> _What you should do_
How many lines of these entries hold the string "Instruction"? Reply with the number alone.

> _Given information_
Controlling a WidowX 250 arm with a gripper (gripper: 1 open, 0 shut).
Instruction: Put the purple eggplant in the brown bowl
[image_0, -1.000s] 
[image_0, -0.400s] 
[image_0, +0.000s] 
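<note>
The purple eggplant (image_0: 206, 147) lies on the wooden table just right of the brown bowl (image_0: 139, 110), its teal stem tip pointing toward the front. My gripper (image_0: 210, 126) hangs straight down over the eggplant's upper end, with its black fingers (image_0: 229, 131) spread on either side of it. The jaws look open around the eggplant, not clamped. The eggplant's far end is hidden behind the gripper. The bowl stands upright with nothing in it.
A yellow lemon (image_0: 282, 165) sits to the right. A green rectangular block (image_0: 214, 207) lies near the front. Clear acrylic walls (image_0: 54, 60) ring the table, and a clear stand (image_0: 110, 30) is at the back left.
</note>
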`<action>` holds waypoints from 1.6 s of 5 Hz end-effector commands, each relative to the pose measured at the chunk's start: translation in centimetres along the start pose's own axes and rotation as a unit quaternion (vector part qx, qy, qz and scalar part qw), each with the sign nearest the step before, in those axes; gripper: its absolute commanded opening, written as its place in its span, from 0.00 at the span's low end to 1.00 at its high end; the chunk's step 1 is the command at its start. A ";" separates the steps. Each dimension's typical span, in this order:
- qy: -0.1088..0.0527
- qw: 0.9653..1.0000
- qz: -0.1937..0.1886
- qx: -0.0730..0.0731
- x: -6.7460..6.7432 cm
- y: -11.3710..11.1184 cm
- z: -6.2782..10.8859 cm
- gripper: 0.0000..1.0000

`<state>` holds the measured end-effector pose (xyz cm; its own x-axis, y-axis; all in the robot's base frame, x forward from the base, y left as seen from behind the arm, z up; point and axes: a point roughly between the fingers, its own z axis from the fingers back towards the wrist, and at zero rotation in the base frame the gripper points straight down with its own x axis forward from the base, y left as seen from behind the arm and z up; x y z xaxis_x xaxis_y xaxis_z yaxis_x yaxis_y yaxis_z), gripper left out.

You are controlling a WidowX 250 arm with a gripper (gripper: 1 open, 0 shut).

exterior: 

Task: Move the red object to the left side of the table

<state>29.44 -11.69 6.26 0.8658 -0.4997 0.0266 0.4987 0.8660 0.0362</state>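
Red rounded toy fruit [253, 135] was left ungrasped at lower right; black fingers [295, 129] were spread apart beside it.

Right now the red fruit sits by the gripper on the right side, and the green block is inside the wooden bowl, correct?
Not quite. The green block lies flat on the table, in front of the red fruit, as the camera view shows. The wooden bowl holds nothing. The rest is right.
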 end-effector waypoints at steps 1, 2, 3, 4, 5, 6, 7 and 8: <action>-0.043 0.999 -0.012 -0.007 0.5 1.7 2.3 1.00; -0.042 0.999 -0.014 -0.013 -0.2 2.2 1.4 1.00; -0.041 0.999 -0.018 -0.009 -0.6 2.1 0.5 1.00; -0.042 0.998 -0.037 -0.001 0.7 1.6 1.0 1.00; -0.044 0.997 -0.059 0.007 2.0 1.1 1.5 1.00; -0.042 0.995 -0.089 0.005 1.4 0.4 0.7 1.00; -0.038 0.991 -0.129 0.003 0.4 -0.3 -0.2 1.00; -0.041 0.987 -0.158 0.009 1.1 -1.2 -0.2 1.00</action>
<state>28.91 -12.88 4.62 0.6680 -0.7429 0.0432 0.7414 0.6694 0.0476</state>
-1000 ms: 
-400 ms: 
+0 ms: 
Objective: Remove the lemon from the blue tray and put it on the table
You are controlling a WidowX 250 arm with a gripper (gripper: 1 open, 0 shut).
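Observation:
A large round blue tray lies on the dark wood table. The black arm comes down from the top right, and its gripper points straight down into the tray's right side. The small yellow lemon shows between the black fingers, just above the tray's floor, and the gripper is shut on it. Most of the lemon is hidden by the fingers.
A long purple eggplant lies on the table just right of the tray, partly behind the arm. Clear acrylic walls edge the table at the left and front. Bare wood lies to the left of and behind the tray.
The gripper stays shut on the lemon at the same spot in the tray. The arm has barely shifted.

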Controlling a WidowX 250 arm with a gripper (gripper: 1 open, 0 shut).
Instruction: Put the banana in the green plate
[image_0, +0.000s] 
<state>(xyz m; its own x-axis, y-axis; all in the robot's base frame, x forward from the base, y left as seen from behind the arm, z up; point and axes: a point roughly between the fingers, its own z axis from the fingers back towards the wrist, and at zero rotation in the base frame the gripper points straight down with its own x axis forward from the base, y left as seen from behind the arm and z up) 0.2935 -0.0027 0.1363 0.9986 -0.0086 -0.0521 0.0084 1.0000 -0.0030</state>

> _Exercise response_
2